Rinse lobster with water
To remove shell: using kitchen shears, cut the shell vertically on the underside of the lobster, all the way to the tail. Do the same cut to the top side of the shell. Gently pull the 2 sides of the shell apart to remove the flesh. You may need to cut a bit more of the tail part to be able to pull out the little pieces of meat in the tail.Keeping shell on: use kitchen shears to cut the shell and then either with kitchen shears or a knife, cut the flesh. This will help keep edges straight and clean. Cut into 2 vertical halves and remove any impurities. Then cut into approx. 4 cm pieces
Dry in a colander or pat dry with paper towels. Should be fairly dry to prevent oil splatter and quick browning
Chop 2 shallots, prepare ginger, green onions and yellow chives
Slice each straw mushrooms into to 2-3 pieces
Sprinkle ½ tsp of white pepper powder on to lobster and mix well
Use approx. 3 tbsp of corn starch to coat lobster. Toss lobster with corn starch to ensure that coating is even. Each piece of lobster should be completely covered by corn starch. (Photo doesn’t depict corn starch covering lobster evenly. It has not yet been tossed together.)

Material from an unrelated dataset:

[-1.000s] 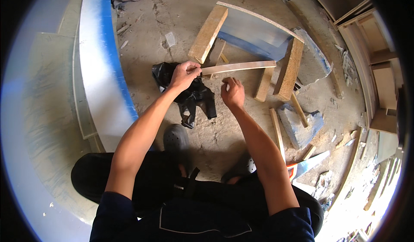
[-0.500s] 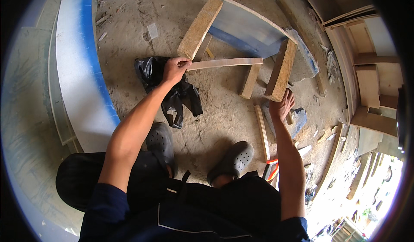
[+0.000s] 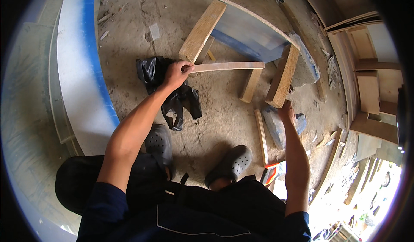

Heat 500 ml oil to 175˚C or 350˚F.
Place lobster into the oil. Do not overcrowd to prevent bringing down the temperature by too much. This will cause longer cooking time and overcooked meat. Fry in small batches if necessary. Cook for approx. 2 minutes or until they turn slightly brown.
Remove lobster from oil and let it rest on cooling rack. Give each piece some room to prevent steam from softening the corn starch crust
Boil a pot of water to cook the yee mein.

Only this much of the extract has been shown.